> I don’t understand why any company would want the liability of holding on to any personal data if it wasn’t vital to the operations of the business, considering all the data breaches we’ve seen over the past decade or so.
They're OK with the liability exactly because of this very sentence. As you said, there's so many data breaches... so where are the company-ending fines and managers/execs going to prison?
Here in Japan the government cracks down on it hard. There are fines for every n users exposed and in extreme cases a company can be forced to stop trading for a period of days or weeks. Companies are so scared of this happening to them that a significant portion of orientation for new employees is spent on it. I don't have stats on how effective it is, but I do know that the public is less willing to accept it as they tend to elsewhere.
Is this true? KADOKAWA had a massive hack last year that leaked a large amount of sensitive user data and as far as I know has faced no legal repercussions. Obviously they took a decent financial and reputational hit, but that was just an effect of the hack itself, not any government intervention.
Wow good for them. I wish we took it that seriously in North America.
GDPR has fines:
Up to EUR 10,000,000 or up to 2% of the total worldwide annual turnover of the preceding financial year, whichever is higher; applies to infringements such as controller and processor obligations, security of processing, record-keeping, and breach notification duties.
Up to EUR 20,000,000 or up to 4% of the total worldwide annual turnover of the preceding financial year, whichever is higher; applies to infringements of basic principles for processing, data subjects’ rights, and unlawful transfers of personal data to third countries or international organisations.
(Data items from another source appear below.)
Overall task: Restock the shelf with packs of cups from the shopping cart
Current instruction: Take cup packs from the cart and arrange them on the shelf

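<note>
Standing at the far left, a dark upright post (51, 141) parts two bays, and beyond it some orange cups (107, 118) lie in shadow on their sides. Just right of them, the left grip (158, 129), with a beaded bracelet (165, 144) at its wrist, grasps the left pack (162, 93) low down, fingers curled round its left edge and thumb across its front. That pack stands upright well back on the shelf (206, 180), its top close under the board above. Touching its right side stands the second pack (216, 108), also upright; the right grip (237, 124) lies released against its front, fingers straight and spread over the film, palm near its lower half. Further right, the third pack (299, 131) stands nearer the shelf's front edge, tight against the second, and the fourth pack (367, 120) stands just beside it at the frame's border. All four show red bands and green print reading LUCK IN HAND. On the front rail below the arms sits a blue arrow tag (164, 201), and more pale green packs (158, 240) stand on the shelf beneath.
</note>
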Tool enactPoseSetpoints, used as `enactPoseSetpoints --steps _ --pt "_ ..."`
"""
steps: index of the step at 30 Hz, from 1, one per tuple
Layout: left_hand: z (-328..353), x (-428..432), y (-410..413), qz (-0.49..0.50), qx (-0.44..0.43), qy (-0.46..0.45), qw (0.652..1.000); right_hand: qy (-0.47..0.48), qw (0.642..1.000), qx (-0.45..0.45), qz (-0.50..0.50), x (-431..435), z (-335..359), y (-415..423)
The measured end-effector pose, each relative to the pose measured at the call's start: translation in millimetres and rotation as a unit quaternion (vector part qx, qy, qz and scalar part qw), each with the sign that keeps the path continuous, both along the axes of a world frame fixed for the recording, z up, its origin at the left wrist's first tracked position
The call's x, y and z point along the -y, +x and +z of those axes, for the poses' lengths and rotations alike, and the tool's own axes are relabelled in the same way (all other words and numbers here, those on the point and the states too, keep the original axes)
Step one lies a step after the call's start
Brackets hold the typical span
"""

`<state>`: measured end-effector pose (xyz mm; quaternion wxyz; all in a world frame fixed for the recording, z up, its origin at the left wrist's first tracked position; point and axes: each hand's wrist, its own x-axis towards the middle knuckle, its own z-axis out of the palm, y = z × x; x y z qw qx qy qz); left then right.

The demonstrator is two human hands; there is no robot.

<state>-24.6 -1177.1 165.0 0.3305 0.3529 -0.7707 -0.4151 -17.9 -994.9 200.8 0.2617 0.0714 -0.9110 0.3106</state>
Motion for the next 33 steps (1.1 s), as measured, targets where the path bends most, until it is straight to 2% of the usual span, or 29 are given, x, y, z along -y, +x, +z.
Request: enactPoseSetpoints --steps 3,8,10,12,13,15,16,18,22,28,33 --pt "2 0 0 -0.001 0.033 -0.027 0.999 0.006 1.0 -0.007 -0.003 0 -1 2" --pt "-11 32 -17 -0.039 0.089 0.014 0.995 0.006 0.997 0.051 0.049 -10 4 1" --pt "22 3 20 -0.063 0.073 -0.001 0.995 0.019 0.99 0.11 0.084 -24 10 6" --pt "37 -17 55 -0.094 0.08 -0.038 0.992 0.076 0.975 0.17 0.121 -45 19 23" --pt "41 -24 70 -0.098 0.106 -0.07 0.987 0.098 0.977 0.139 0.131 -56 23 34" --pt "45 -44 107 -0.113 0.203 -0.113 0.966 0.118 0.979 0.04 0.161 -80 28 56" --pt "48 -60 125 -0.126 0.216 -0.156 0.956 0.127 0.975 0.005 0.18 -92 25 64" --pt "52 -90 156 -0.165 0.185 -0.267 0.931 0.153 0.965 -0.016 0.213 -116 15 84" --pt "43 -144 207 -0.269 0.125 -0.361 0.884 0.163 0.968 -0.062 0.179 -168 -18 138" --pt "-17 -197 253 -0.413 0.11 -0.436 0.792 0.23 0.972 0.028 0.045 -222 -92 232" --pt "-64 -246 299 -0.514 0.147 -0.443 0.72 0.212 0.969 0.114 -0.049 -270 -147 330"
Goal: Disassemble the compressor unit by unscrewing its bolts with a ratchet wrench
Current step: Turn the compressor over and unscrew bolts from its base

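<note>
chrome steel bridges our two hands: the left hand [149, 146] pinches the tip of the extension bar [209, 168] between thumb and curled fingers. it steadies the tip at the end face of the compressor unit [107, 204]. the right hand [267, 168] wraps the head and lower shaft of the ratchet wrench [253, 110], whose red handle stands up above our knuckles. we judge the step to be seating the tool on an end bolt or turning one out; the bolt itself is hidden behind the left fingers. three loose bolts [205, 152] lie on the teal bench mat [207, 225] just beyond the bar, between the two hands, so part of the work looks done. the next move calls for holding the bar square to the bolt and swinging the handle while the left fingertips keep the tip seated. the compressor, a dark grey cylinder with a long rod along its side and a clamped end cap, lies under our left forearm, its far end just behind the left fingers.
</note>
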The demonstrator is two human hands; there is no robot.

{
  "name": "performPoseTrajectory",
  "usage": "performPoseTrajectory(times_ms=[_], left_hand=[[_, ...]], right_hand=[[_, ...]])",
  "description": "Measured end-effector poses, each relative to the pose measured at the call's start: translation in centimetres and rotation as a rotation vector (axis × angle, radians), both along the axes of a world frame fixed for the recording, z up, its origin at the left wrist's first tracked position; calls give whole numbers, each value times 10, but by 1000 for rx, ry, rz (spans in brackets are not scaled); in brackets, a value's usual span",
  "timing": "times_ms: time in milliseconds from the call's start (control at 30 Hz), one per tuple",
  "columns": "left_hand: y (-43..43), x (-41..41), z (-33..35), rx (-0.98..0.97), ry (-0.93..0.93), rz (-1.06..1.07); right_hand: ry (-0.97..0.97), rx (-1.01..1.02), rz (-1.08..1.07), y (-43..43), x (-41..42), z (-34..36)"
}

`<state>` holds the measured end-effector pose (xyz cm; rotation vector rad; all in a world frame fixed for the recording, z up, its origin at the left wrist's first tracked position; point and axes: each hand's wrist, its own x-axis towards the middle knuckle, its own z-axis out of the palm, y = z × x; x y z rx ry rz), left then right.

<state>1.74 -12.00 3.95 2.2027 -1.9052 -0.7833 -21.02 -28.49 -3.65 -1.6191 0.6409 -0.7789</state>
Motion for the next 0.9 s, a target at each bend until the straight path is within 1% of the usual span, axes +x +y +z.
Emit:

These fines aren’t something you’re responsible for paying by merely being breached. These are imposed for misconduct in data handling.
It’s not very hard to handle customer data in a legally compliant way, that’s why you don’t see companies deciding against retaining data.
You can do everything right and still have a data breach, and in that case nobody is fining you.
Sure, in principle. Have you heard of any company that suffered any significant hardship (say, stock price plummeting, personnel reductions, bankruptcy) because of one of these fines?
Specific to the UK, there's a list of enforcement actions that the Information Commissioners Office (ICO) have taken:
https://ico.org.uk/action-weve-taken/enforcement/
Some went to prison, some were fined £14M and it's a mixture of small fry and big fry.
Big companies arent suffering any of those. But small businesses and individuals are. Just see the enforcement lists. They are fining small flower shops that sent emails to 20-30 people, some of whom subscribed to it decades ago, then forgot. Or small internet startups for missing one subscription record and whatnot. Like all other corporate moat-building efforts, GDPR has been successful in destroying small businesses in favor of big ones.